I received a call today from Lisa that frantically asked if our company was under attack. Someone told her to turn off her computer because cyber attacks targeted Washington DC (her company also operates in DC). There was nothing on the front pages of the news websites but I was able to locate an Associated Press article about federal websites briefly brought down by cyber attacks. The article also indicated South Korean government and bank websites were targeted. It does not take more than a passing awareness of world history to draw the conclusion that North Korea is to blame somehow.

Let's back up and examine what a cyber attack is and who it threatens. The basic attack mode is to focus as much traffic on a server as possible to freeze it and disable it from operating. It's a programming tactic that requires a focus on a certain target by definition in order to be successful. In other words, it's only a threat to the target and not the world at large. The resilient infrastructure of the Internet, the redundancies built in, the back-up servers, the archives, combine to make this threat less powerful that it sounds.

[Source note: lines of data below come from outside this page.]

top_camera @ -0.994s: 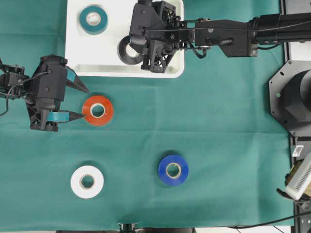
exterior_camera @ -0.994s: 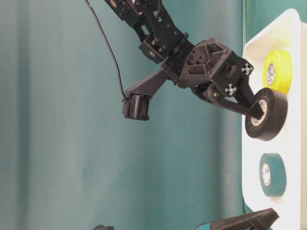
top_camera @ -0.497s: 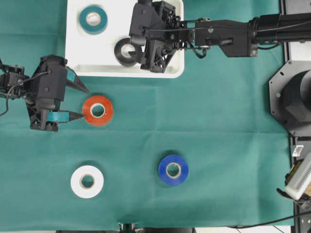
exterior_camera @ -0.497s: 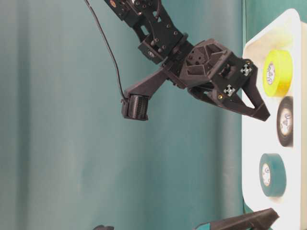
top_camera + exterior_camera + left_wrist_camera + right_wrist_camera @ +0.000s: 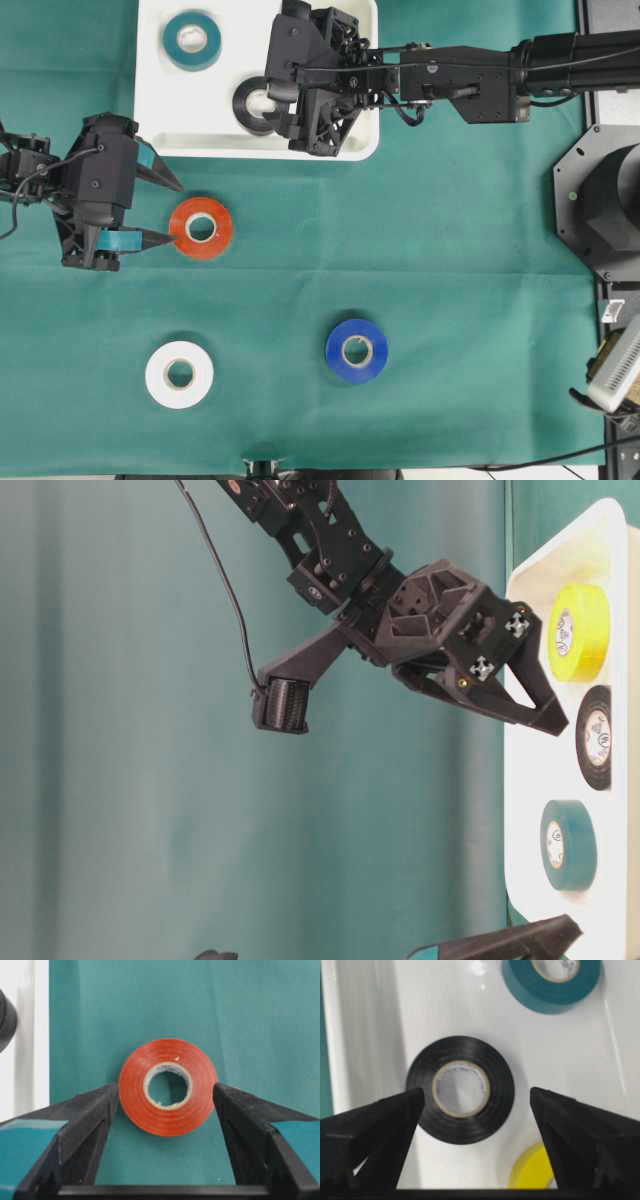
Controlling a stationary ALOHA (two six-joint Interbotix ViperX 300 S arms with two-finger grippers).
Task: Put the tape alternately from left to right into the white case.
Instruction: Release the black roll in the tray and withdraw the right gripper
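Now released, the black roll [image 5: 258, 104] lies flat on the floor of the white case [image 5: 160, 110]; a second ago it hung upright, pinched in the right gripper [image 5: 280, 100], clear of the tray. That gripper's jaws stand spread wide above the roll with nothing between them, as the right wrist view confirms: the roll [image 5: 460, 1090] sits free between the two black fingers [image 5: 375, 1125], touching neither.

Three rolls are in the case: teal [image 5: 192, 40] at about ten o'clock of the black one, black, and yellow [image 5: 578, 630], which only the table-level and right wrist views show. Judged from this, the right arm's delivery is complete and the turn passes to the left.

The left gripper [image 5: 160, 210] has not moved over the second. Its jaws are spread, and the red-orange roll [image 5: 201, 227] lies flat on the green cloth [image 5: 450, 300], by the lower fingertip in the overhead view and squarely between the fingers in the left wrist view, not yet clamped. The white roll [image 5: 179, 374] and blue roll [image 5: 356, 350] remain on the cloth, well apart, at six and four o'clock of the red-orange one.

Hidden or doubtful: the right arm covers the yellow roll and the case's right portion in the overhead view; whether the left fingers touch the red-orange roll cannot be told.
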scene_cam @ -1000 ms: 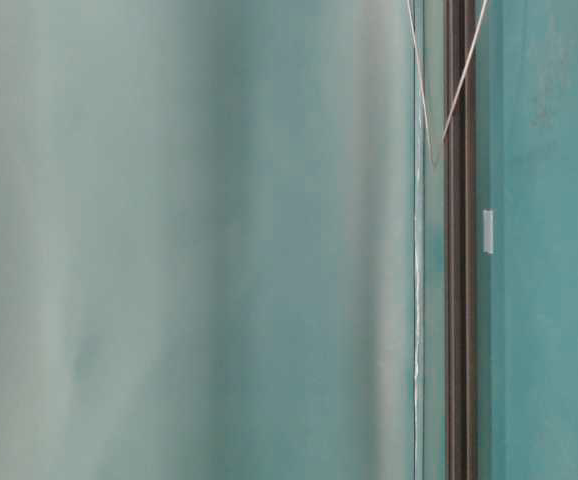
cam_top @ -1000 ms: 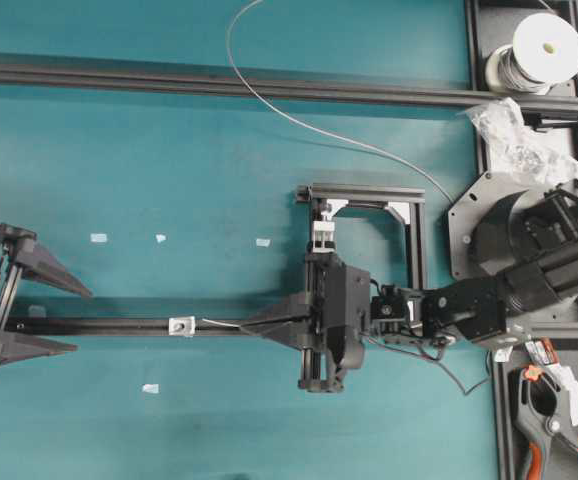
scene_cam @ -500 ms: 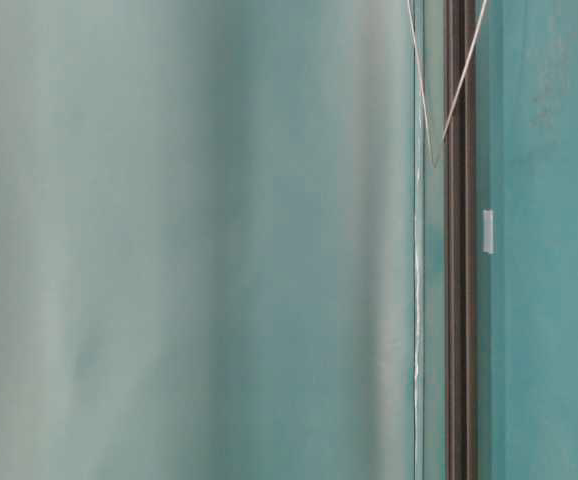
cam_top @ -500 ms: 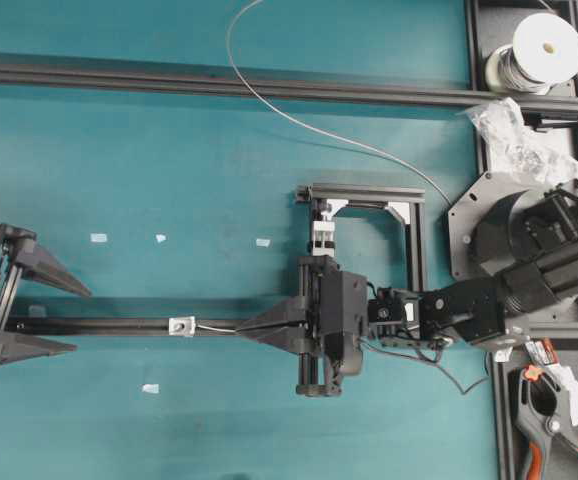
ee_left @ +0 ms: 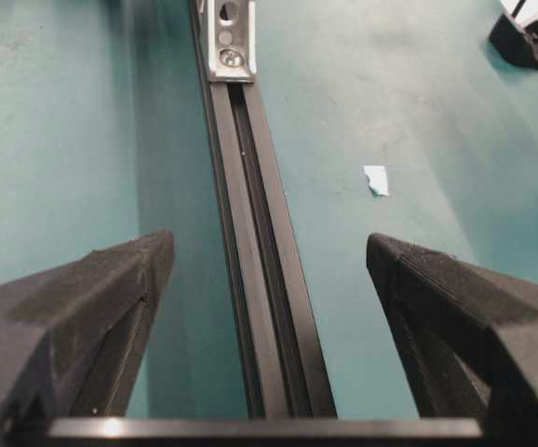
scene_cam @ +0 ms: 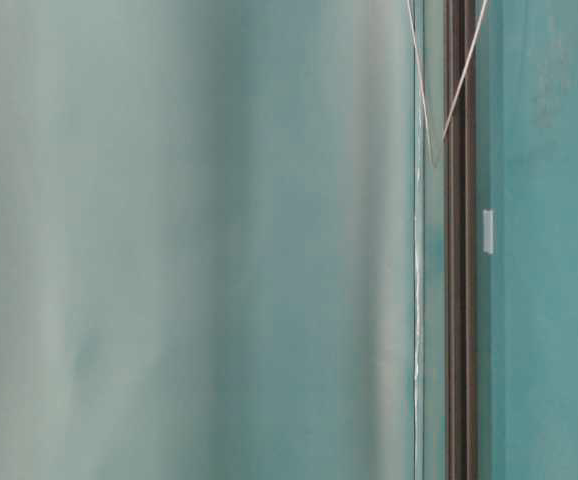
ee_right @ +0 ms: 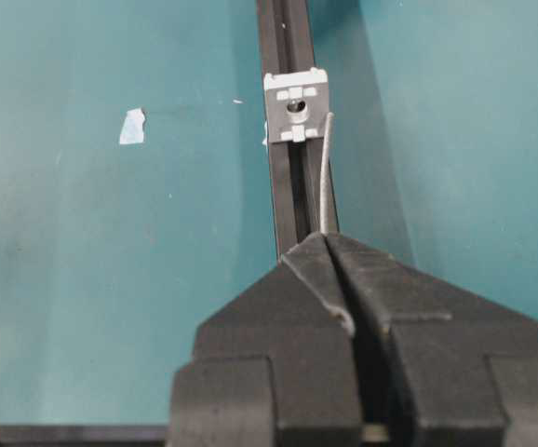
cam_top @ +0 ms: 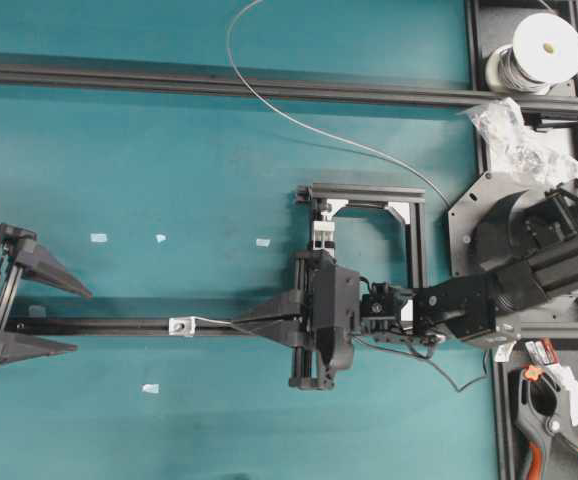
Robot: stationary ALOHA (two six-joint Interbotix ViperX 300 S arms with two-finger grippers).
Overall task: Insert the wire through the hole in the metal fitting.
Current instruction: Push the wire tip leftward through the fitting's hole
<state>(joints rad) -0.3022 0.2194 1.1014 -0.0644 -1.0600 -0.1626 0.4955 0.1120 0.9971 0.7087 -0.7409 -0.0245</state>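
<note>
Right pincer clamped on wire, tip just beside metal fitting, apparently not in hole; left pincer spread wide astride rail

From where I'm driving, the metal fitting is a tiny shiny square with a dark centre hole, sitting flat on the black rail. The wire is thin, silver-grey and slightly bowed, its tip just beside the fitting's right edge, not in the hole.

1. Matte black throughout, both arms.
2. Left pincer: wedge-shaped, tapering fingers with rough printed texture.
3. Right pincer: blocky black fingers.
4. Thin black cables looped beneath right wrist.
</note>
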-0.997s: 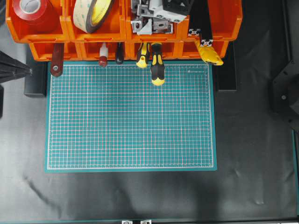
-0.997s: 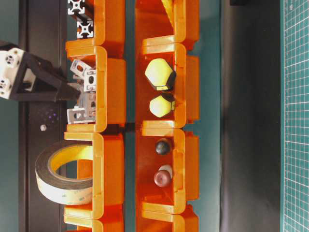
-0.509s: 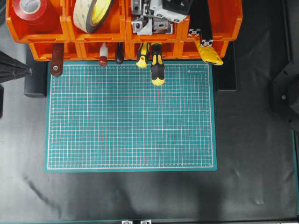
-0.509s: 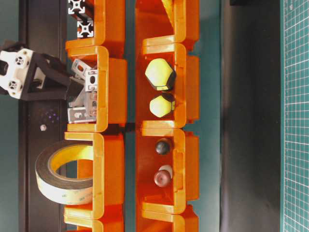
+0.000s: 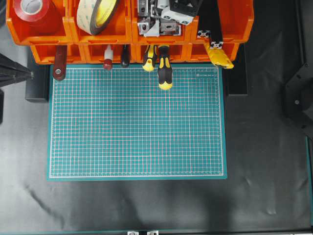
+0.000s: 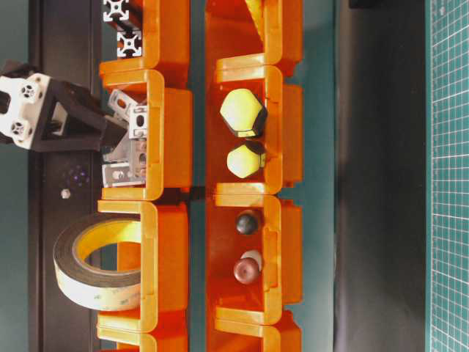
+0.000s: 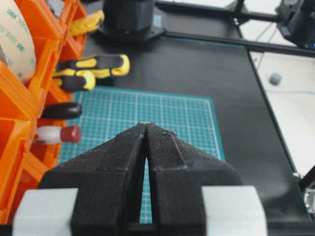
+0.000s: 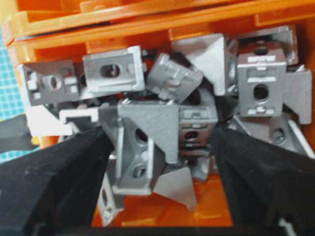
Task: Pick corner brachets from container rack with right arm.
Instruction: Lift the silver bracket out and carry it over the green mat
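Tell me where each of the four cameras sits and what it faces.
Overhead: looks down on the cutting mat; right gripper in the container rack.
Table-level: picture turned sideways, facing the rack fronts.
Left wrist: shut left gripper above the mat.
Right wrist: fingers astride corner brachets.
All views share the rack.

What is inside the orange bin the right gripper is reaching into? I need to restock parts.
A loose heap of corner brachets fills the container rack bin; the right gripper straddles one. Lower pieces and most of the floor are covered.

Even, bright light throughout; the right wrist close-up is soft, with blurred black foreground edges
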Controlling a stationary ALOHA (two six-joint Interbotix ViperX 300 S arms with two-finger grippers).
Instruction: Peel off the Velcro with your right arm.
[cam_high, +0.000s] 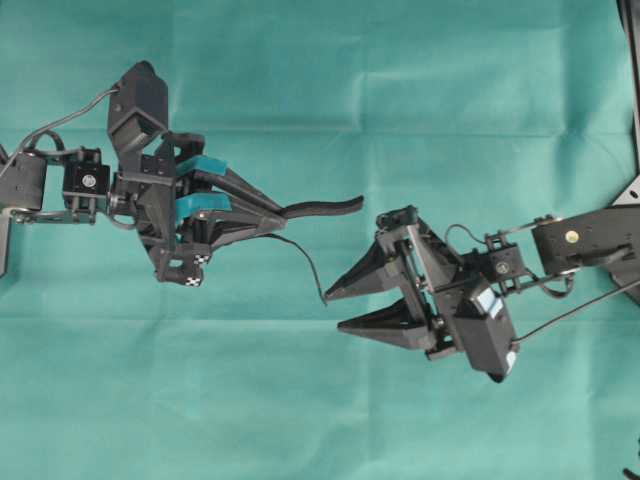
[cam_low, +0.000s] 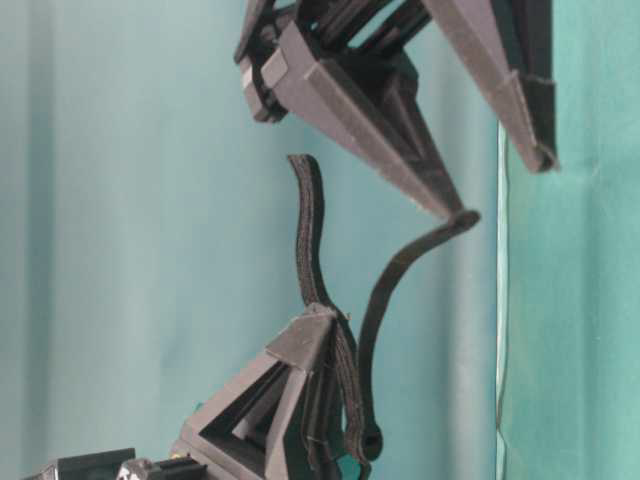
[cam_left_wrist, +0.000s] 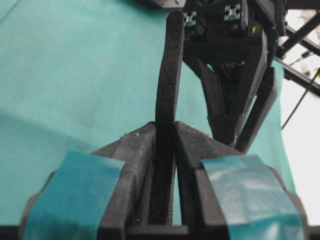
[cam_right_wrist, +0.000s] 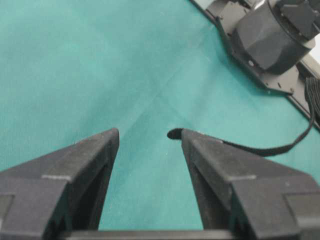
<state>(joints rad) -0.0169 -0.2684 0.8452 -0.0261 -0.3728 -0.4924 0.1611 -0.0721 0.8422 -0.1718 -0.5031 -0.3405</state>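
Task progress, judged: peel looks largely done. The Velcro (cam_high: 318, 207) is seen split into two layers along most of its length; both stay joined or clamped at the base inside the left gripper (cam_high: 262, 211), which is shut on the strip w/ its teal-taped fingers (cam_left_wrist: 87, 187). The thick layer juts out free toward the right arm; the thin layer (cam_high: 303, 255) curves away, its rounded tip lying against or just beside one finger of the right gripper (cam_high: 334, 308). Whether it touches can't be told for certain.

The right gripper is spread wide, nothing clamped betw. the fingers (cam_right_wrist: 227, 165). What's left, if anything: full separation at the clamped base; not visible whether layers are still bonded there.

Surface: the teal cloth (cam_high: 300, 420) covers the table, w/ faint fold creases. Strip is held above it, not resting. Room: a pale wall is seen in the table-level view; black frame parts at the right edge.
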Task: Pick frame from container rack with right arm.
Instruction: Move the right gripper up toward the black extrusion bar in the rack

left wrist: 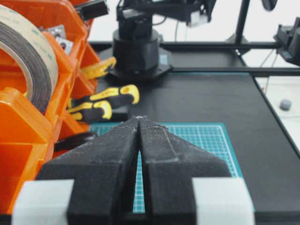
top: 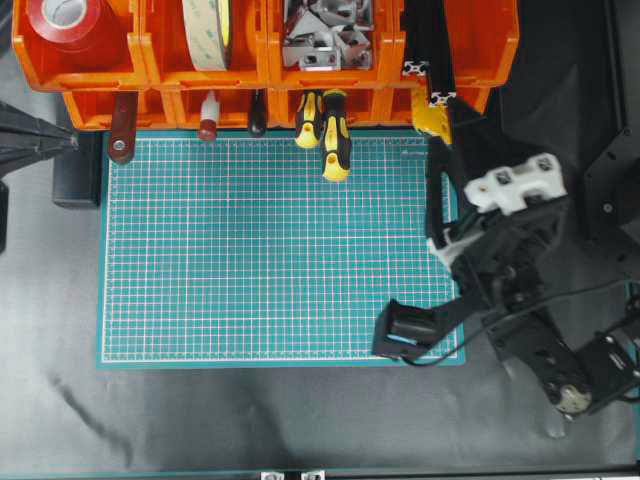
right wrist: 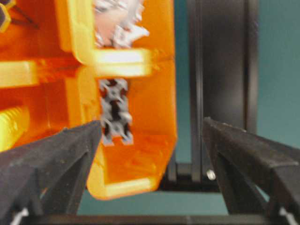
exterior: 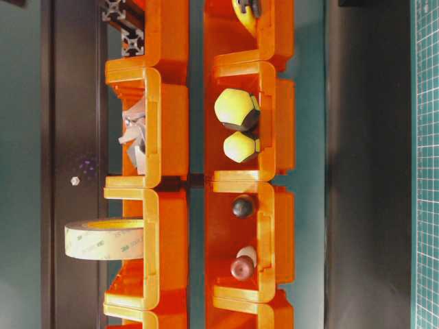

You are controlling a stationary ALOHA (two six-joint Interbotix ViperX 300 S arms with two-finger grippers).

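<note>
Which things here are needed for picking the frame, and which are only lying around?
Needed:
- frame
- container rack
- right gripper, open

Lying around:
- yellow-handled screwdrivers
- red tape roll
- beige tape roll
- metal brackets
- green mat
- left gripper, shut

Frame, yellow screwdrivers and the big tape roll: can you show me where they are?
frame (right wrist: 115,112): right wrist view, on its silvery slotted cut end.
yellow screwdrivers (top: 335,140): overhead view, on the longer handle's middle.
tape roll (exterior: 103,238): table-level view, on its tan printed outer band.
</note>
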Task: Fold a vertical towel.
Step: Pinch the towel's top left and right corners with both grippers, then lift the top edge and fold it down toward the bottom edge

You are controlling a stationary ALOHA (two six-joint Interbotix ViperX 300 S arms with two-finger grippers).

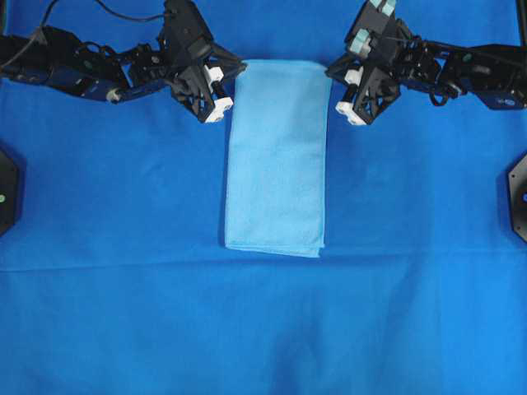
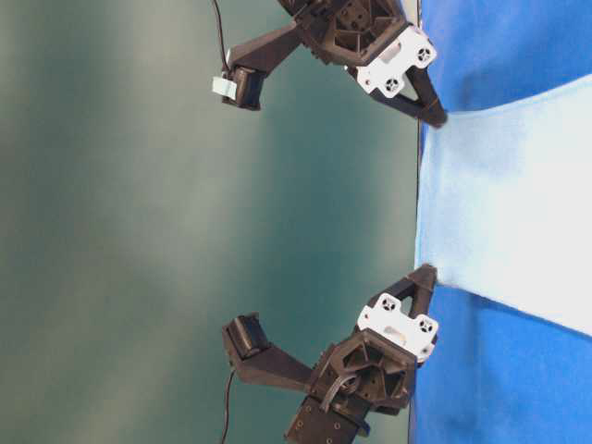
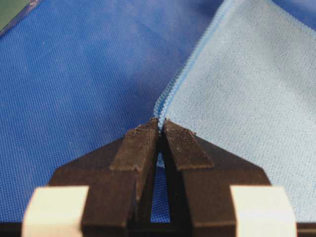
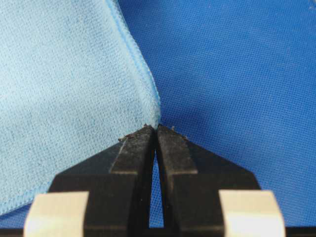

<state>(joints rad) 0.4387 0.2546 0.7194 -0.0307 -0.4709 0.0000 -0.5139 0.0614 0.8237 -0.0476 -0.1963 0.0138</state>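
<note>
Where the towel (image 1: 276, 156) lies on the royal-blue table covering (image 1: 123, 313), it forms a long light-blue rectangle running away from the arms, its far end showing a doubled, folded edge in the overhead view. The covering spreads flat beyond it on every side, with one faint crease line across it near the towel's far end. In the table-level view a plain grey-green backdrop (image 2: 139, 231) fills the space behind the arms.

The left gripper (image 1: 234, 72) sits at the towel's near left corner — its jaws pressed together on the stitched hem, as the left wrist view (image 3: 159, 127) shows. The right gripper (image 1: 332, 69) sits at the near right corner, jaws likewise pinched on the towel's corner (image 4: 155, 129). Both pinched corners are raised slightly off the covering in the table-level view, left (image 2: 427, 276), right (image 2: 435, 117).

Two dark mounts (image 1: 517, 193) stand at the table's side edges, well apart from the towel.
</note>
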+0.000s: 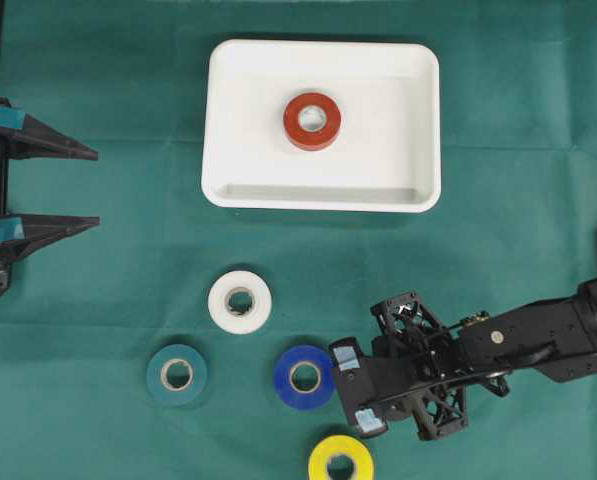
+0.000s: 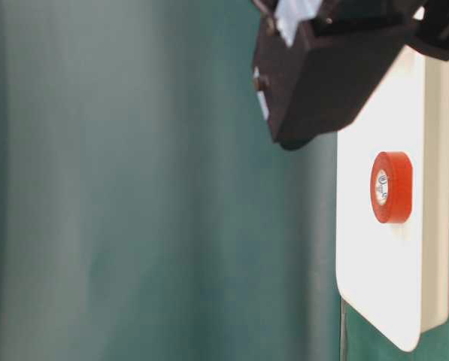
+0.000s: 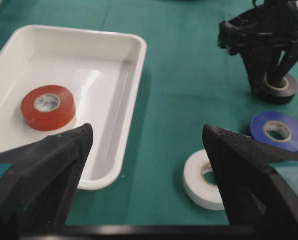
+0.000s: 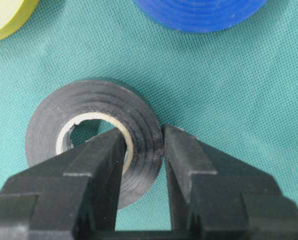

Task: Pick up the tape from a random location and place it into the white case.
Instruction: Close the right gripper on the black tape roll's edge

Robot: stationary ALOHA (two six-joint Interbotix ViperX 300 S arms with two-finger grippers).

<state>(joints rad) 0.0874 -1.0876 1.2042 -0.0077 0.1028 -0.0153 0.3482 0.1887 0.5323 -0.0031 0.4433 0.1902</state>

Regardless of the effectiveness of targeting individual websites or networks, there is a serious effort underway. Right now someone is targeting the US government and has been successful enough to stand out from the throng of hacking attempts on federal websites that go on every day. It's a fascinating threat. The allure traces down to the same pleasure received from computer applications: these electric devices are literally black boxes taking inputs and making outputs without users having any awareness of how it happens. However, the unknown always begs fears and doubts. Remember Y2K. It's not surprising that users who lack any knowledge of the way a thing works would speculate about how it could fail. There is a conundrum at play too; the increasing ease of use for the product increasingly distances users from the language and mechanisms that describe the technical aspects. Bridging the gap are many private companies, but the divide makes it difficult, or perhaps impossible, for an authority figure to either explain any threats or address fears the public might have. Likewise, the lack of knowledge and language makes it difficult for media to report without further confusing, misleading, or losing the public's attention.

I do not believe we are at cyber war, but if we were I would neither know about it nor read credible reporting nor hear leadership from our government. Nothing and everything to fear at once. I chose the former.